Commodity-related stocks are poised to beat benchmark indexes in the next few decades as resources become scarcer, according to Jeremy Grantham, chief investment strategist at Grantham, Mayo, Van Otterloo & Co.
“I am even more convinced than I was a year ago of the inevitability of rising resource prices,” Grantham wrote two days ago in a quarterly report to his fund company’s investors. Producers will benefit at the expense of other companies, which will have to cope with higher raw-material costs, he wrote.
The CHART OF THE DAY tracks the ratio of a Morgan Stanley index of energy, metals and agricultural shares to the Standard & Poor’s 500 Index, along with the Thomson Reuters/Jefferies CRB Index of raw materials.
Potash Corp. of Saskatchewan Inc., the world’s largest maker of fertilizer, and Goldcorp Inc. (G), the second-biggest gold producer by market value, led the commodity-stock index to a threefold gain since 2000. The S&P 500 fell 6.3 percent during the same period.

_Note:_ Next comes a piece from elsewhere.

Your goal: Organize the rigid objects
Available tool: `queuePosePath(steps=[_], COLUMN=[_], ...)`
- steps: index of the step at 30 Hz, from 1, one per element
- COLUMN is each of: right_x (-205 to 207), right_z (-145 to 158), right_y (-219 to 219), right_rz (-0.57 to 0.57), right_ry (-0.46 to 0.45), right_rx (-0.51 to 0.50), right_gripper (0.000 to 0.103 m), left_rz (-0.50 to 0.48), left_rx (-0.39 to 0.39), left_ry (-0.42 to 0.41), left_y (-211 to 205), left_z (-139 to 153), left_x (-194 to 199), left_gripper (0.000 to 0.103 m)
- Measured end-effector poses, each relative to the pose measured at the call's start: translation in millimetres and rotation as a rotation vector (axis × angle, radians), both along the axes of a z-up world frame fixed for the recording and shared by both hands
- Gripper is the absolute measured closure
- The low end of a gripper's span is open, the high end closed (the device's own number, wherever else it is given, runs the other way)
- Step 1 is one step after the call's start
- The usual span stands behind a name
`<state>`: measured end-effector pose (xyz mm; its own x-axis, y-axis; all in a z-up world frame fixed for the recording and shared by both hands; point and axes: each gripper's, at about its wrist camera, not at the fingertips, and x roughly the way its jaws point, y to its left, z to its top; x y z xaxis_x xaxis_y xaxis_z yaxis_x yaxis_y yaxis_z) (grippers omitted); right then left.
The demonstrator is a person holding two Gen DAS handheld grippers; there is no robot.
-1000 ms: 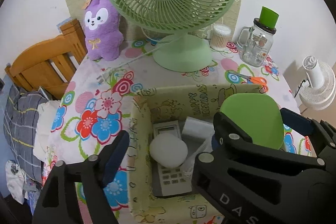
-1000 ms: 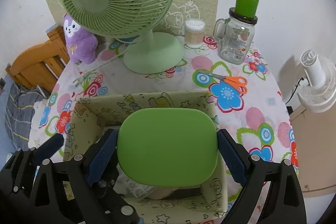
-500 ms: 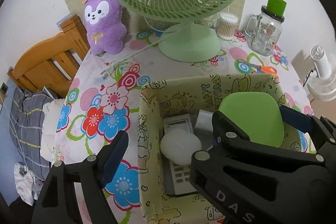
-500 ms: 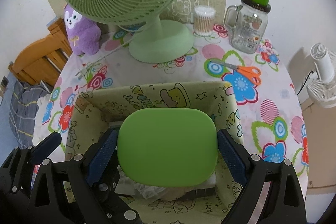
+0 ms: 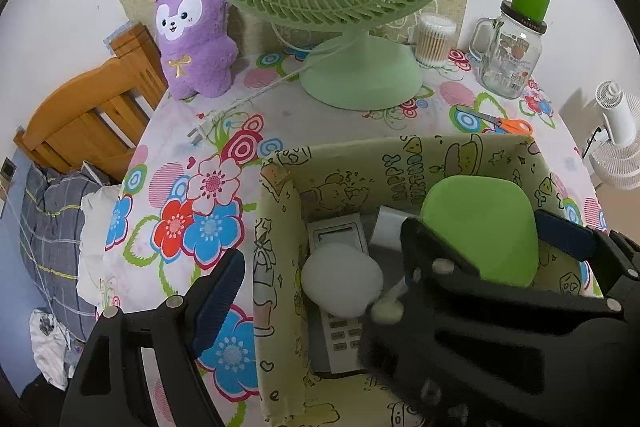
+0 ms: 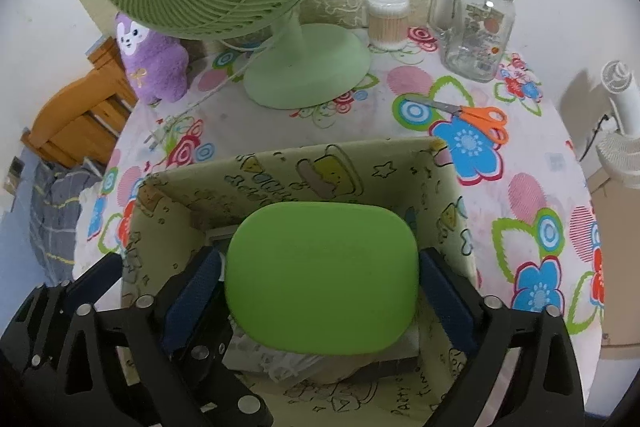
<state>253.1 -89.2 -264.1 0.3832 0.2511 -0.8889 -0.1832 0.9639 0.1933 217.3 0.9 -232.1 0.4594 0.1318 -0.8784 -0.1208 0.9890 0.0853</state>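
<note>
Green, smooth plastic w/ rounded corners: the flat green rounded-rectangle case (image 6: 322, 277) sits centre-low in the right wrist view, between the right gripper (image 6: 320, 287) fingers and over the open yellow-green cartoon-print cardboard box (image 6: 280, 171). The right fingers are opening now; the blue pads flank the case's short sides w/ a thin gap on each, so they're no longer pressing it, though the case is between them. In the left wrist view the same case shows at right-centre, inside the box walls, tilted, apparently resting on stuff below.

Left gripper (image 5: 320, 267) fingers are spread wide w/ nothing between them, one blue pad outside the box's left wall, the other side over the box interior. Below it in the box: a grey-white remote control w/ keypad (image 5: 340, 323), a white fuzzy oval lump (image 5: 340, 281) lying on it, and a small white block further back.

Handling, as a guess: the case looks stiff and light, hard-shelled, not fragile, but glossy and so slippery on its curved edges. Best hold is across the short flat sides, pads square to the rim, not on the corners, where it could squirt out. It may rock on the soft lump underneath.

On the floral-print desk (image 6: 520, 195) behind: orange-handled scissors (image 6: 476, 117), upper right, not yet boxed.
</note>
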Motion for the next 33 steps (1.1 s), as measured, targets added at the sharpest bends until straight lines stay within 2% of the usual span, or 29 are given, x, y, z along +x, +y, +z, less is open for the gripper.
queuePosePath(steps=[6, 13, 33], right_x=[-7.1, -20.5, -79.6], right_z=[9.0, 27.3, 60.0], right_y=[0.3, 1.5, -9.2], right_rz=[-0.005, -0.003, -0.046], right_ry=[-0.003, -0.052, -0.127], right_rx=[0.009, -0.008, -0.051], right_gripper=[0.000, 0.000, 0.000], left_rz=[-0.012, -0.021, -0.062], left_rx=[-0.006, -0.014, -0.053], left_ry=[-0.018, -0.054, -0.109], left_y=[-0.2, 0.2, -6.9], left_z=[9.1, 24.1, 49.8], left_x=[-7.4, -20.6, -74.3], left_gripper=[0.019, 0.019, 0.019])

Institutions looking ahead more than 10 years “should move steadily to adopt a major holding of resource-related investments,” Grantham wrote. The Boston-based strategist recommended focusing on owners of farms and forests.
His Grantham Foundation for the Protection of the Environment is seeking to invest 30 percent of assets in the category, he added. The current stake is about 20 percent. The foundation had $353.8 million of assets at the end of 2010, the most recent date available in regulatory filings.